• **What is being asked**
Beneath this line is the data. Output exactly the lines from the line with "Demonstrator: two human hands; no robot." to the line with "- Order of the", both ends included, and nothing more.

• **Records supplied**
________________

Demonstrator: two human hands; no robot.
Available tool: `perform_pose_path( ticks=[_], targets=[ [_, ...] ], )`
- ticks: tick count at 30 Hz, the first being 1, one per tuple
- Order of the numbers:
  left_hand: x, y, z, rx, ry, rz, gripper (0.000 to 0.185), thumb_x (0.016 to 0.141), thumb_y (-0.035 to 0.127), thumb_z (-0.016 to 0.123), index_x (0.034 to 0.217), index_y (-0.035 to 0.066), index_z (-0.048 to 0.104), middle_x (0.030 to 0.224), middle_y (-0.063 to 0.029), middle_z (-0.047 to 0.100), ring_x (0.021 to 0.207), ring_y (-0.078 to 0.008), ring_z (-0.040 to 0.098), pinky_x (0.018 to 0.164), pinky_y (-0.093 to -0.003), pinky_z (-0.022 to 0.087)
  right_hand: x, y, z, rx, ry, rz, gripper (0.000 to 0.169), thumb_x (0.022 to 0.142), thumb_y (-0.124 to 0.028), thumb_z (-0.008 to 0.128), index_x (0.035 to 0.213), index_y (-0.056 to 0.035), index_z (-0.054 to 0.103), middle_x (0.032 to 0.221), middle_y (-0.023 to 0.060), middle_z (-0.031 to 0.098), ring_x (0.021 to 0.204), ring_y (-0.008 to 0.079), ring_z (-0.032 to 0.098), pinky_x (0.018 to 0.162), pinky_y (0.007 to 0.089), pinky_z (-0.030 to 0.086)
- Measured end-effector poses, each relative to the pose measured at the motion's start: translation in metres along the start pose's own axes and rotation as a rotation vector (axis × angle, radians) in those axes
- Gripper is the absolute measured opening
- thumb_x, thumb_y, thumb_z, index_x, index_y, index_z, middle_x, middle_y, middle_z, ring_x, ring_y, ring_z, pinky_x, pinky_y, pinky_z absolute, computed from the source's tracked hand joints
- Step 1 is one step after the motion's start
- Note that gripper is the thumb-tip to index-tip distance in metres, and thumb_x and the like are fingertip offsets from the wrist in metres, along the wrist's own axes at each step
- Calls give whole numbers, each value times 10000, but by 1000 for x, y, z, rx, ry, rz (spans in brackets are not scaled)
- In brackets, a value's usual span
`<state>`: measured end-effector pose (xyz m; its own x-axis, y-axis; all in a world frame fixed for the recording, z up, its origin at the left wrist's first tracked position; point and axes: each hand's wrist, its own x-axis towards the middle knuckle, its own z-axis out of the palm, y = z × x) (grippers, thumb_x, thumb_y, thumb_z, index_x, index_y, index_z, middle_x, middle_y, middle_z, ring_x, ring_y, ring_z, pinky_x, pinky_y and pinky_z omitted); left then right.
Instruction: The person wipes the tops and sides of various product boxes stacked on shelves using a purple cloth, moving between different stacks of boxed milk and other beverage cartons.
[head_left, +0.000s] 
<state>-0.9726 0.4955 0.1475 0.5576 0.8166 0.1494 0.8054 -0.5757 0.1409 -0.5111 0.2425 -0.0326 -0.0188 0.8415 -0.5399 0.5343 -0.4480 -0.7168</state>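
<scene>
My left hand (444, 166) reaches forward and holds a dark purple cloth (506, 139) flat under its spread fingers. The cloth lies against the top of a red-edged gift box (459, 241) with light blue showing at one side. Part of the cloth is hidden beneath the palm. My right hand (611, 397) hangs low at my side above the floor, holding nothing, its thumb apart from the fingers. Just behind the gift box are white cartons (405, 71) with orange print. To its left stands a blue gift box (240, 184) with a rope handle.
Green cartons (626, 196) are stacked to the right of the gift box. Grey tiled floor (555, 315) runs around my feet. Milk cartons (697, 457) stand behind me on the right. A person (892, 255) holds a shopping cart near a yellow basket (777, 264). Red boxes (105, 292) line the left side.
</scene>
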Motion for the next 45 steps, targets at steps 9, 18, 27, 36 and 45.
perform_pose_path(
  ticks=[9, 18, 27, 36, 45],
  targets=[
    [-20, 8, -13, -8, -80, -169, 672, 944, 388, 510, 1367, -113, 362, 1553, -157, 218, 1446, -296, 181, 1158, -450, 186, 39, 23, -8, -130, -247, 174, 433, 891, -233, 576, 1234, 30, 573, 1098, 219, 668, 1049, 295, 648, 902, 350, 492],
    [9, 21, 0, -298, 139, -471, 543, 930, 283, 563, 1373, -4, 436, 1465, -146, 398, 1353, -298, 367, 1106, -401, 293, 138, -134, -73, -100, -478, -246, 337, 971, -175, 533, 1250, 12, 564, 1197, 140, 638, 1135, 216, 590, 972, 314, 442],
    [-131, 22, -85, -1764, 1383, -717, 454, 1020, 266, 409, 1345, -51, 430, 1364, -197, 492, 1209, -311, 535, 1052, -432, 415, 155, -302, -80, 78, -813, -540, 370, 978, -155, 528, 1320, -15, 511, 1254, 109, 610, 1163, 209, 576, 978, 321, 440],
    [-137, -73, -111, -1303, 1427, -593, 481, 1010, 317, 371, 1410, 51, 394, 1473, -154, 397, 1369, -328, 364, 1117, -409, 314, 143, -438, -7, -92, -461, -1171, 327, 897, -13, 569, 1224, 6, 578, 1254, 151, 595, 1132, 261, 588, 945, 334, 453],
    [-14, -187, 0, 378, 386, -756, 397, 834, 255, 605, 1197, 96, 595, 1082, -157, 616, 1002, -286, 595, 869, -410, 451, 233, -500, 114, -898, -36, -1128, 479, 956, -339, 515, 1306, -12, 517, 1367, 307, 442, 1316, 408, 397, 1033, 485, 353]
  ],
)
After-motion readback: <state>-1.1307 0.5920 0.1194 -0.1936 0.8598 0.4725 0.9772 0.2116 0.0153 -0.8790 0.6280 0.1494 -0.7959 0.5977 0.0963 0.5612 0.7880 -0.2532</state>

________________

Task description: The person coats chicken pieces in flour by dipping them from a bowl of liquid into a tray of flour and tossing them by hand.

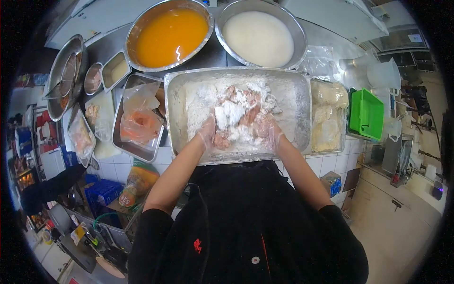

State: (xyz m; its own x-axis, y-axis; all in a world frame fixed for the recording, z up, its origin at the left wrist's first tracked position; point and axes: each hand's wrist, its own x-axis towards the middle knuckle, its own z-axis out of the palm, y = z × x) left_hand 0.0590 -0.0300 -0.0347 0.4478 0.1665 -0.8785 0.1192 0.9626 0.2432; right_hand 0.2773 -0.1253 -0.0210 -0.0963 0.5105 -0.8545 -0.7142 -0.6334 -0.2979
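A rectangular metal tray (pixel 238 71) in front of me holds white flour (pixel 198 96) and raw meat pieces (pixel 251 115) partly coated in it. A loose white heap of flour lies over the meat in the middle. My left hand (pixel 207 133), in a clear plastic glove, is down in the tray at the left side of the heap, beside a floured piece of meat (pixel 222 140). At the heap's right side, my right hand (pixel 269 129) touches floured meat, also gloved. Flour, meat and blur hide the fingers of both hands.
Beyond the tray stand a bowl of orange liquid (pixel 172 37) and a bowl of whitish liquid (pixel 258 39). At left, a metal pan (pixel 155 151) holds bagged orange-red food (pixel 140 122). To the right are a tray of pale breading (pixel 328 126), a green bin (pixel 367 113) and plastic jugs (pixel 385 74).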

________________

• **Output of the exercise**
Demonstrator: two human hands; no robot.
Available tool: `perform_pose_path( ticks=[_], targets=[ [_, ...] ], )`
- ticks: tick count at 30 Hz, the first being 1, one per tuple
- Order of the numbers:

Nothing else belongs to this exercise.